• _TASK TO COMPLETE_:
Below is the data. Give it again, complete and exact.

• _SOURCE MATERIAL_:
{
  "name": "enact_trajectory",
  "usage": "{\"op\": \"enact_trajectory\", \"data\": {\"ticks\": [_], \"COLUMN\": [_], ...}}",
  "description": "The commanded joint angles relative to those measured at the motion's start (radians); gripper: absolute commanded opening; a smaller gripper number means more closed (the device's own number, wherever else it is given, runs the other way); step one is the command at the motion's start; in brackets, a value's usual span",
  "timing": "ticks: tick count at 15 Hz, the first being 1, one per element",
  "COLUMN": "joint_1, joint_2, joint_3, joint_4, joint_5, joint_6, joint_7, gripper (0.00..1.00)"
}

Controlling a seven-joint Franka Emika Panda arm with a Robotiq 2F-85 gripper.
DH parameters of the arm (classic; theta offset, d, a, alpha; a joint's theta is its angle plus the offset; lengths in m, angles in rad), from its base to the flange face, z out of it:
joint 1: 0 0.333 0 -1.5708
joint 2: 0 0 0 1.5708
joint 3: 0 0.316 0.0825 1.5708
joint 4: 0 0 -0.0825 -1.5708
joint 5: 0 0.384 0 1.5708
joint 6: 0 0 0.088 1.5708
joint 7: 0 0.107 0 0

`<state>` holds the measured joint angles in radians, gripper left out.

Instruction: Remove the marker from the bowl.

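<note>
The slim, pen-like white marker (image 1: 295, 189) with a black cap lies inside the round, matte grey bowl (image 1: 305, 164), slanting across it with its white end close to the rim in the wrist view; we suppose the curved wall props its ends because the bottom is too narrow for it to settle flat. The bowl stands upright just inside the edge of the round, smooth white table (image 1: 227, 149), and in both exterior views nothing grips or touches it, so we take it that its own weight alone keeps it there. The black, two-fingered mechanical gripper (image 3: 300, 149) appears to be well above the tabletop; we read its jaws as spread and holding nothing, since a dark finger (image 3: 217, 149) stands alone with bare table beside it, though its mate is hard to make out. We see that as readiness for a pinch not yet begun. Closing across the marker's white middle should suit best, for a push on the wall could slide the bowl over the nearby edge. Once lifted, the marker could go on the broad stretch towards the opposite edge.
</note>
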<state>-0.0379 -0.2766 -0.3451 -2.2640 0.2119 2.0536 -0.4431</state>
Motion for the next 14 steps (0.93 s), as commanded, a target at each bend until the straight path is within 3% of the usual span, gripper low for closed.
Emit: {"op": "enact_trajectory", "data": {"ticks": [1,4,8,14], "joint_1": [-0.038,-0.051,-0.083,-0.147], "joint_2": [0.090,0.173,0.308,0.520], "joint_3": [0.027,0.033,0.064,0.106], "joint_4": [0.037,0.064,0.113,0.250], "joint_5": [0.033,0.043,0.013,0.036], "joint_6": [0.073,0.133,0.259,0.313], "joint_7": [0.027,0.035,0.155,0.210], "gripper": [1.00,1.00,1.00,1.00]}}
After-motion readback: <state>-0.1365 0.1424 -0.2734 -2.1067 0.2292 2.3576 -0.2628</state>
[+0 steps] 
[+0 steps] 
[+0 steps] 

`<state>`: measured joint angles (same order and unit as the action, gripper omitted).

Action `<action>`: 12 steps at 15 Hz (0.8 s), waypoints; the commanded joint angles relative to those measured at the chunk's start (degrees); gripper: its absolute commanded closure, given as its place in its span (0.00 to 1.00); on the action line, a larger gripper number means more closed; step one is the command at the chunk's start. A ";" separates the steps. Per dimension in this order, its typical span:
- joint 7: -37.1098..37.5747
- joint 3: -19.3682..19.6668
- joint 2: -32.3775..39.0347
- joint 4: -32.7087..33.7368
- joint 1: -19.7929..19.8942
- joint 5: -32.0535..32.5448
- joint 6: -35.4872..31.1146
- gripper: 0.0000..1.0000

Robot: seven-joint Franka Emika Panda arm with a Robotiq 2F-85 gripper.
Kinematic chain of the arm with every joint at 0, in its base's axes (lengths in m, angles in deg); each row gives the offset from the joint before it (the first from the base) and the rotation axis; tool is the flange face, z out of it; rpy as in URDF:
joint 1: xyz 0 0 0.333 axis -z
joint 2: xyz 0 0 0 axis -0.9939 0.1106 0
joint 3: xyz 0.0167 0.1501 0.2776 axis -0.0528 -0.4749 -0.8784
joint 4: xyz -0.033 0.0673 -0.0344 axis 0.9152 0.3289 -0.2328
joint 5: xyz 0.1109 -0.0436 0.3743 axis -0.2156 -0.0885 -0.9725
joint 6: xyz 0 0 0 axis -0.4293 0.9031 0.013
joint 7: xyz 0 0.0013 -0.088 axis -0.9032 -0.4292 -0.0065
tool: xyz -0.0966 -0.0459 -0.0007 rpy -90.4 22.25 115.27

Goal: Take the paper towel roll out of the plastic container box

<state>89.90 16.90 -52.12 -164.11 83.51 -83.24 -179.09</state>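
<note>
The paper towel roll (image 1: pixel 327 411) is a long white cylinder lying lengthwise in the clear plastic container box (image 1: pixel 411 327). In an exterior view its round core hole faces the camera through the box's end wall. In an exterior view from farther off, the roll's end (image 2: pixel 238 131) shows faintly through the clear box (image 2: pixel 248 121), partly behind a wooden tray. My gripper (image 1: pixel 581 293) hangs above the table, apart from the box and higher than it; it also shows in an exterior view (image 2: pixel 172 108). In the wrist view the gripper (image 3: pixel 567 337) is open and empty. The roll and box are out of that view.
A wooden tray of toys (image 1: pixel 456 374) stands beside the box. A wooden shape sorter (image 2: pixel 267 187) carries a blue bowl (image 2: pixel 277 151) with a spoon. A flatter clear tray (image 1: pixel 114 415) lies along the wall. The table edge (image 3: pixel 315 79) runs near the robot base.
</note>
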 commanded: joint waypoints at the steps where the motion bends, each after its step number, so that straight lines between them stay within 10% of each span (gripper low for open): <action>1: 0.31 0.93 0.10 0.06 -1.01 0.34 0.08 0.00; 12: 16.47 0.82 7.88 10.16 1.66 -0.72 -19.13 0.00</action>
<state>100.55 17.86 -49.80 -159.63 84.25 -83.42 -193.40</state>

• _ANSWER SPACE_:
{
  "name": "enact_trajectory",
  "usage": "{\"op\": \"enact_trajectory\", \"data\": {\"ticks\": [_], \"COLUMN\": [_], ...}}",
  "description": "The commanded joint angles relative to those measured at the motion's start (radians); gripper: absolute commanded opening; a smaller gripper number means more closed (the device's own number, wherever else it is given, runs the other way); step one is the command at the motion's start; in brackets, a value's usual span",
  "timing": "ticks: tick count at 15 Hz, the first being 1, one per element",
  "COLUMN": "joint_1, joint_2, joint_3, joint_4, joint_5, joint_6, joint_7, gripper (0.00..1.00)"
}

Controlling a seven-joint Franka Emika Panda arm with a Robotiq 2F-85 gripper.
DH parameters of the arm (classic; theta offset, d, a, alpha; a joint's theta is its angle plus the offset; lengths in m, angles in rad), from its base to the flange face, z out of it:
joint 1: 0 0.333 0 -1.5708
joint 2: 0 0 0 1.5708
joint 3: 0 0.316 0.0825 1.5708
joint 4: 0 0 -0.0825 -1.5708
joint 5: 0 0.384 0 1.5708
joint 6: 0 0 0.088 1.5708
joint 7: 0 0.107 0 0

`<state>` holds the measured joint angles in radians, gripper left out.

Instruction: Remove the marker from the bowl.

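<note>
The slim, pen-like white marker (image 1: 295, 189) with a black cap lies inside the round, matte grey bowl (image 1: 305, 164), slanting across it with its white end close to the rim in the wrist view; we suppose the curved wall props its ends because the bottom is too narrow for it to settle flat. The bowl stands upright just inside the edge of the round, smooth white table (image 1: 227, 149), and in both exterior views nothing grips or touches it, so we take it that its own weight alone keeps it there. The black, two-fingered mechanical gripper (image 3: 300, 149) appears to be well above the tabletop; we read its jaws as spread and holding nothing, since a dark finger (image 3: 217, 149) stands alone with bare table beside it, though its mate is hard to make out. We see that as readiness for a pinch not yet begun. Closing across the marker's white middle should suit best, for a push on the wall could slide the bowl over the nearby edge. Once lifted, the marker could go on the broad stretch towards the opposite edge.
</note>
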<state>-0.0379 -0.2766 -0.3451 -2.2640 0.2119 2.0536 -0.4431</state>
Motion for the next 14 steps (0.93 s), as commanded, a target at each bend until the straight path is within 3% of the usual span, gripper low for closed.
Emit: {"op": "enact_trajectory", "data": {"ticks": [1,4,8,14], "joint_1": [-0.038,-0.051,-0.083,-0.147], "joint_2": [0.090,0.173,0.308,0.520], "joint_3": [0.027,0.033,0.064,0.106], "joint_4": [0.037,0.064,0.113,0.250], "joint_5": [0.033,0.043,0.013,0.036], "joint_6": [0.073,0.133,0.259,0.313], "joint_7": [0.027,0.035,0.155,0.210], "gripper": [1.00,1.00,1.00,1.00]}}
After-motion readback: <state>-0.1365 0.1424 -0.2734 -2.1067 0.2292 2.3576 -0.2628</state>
[+0 steps] 
[+0 steps] 
[+0 steps] 

`<state>`: measured joint angles (same order and unit as the action, gripper omitted).

Action `<action>`: 12 steps at 15 Hz (0.8 s), waypoints; the commanded joint angles relative to those measured at the chunk's start (degrees); gripper: its absolute commanded closure, given as its place in its span (0.00 to 1.00); on the action line, a larger gripper number means more closed; step one is the command at the chunk's start. A ";" separates the steps. Per dimension in this order, its typical span:
- joint 7: -37.1098..37.5747
- joint 3: -19.3682..19.6668
- joint 2: -32.3775..39.0347
- joint 4: -32.7087..33.7368
- joint 1: -19.7929..19.8942
- joint 5: -32.0535..32.5448
- joint 6: -35.4872..31.1146
- gripper: 0.0000..1.0000

Robot: seven-joint Franka Emika Panda arm with a Robotiq 2F-85 gripper.
Kinematic chain of the arm with every joint at 0, in its base's axes (lengths in m, angles in deg); each row gives the offset from the joint before it (the first from the base) and the rotation axis; tool is the flange face, z out of it; rpy as in URDF:
joint 1: xyz 0 0 0.333 axis -z
joint 2: xyz 0 0 0 axis -0.9939 0.1106 0
joint 3: xyz 0.0167 0.1501 0.2776 axis -0.0528 -0.4749 -0.8784
joint 4: xyz -0.033 0.0673 -0.0344 axis 0.9152 0.3289 -0.2328
joint 5: xyz 0.1109 -0.0436 0.3743 axis -0.2156 -0.0885 -0.9725
joint 6: xyz 0 0 0 axis -0.4293 0.9031 0.013
joint 7: xyz 0 0.0013 -0.088 axis -0.9032 -0.4292 -0.0065
tool: xyz -0.0966 -0.0459 -0.0007 rpy -90.4 22.25 115.27

Goal: Take the paper towel roll out of the plastic container box

<state>89.90 16.90 -52.12 -164.11 83.51 -83.24 -179.09</state>
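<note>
The paper towel roll (image 1: pixel 327 411) is a long white cylinder lying lengthwise in the clear plastic container box (image 1: pixel 411 327). In an exterior view its round core hole faces the camera through the box's end wall. In an exterior view from farther off, the roll's end (image 2: pixel 238 131) shows faintly through the clear box (image 2: pixel 248 121), partly behind a wooden tray. My gripper (image 1: pixel 581 293) hangs above the table, apart from the box and higher than it; it also shows in an exterior view (image 2: pixel 172 108). In the wrist view the gripper (image 3: pixel 567 337) is open and empty. The roll and box are out of that view.
A wooden tray of toys (image 1: pixel 456 374) stands beside the box. A wooden shape sorter (image 2: pixel 267 187) carries a blue bowl (image 2: pixel 277 151) with a spoon. A flatter clear tray (image 1: pixel 114 415) lies along the wall. The table edge (image 3: pixel 315 79) runs near the robot base.
</note>
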 commanded: joint waypoints at the steps where the motion bends, each after its step number, so that straight lines between them stay within 10% of each span (gripper low for open): <action>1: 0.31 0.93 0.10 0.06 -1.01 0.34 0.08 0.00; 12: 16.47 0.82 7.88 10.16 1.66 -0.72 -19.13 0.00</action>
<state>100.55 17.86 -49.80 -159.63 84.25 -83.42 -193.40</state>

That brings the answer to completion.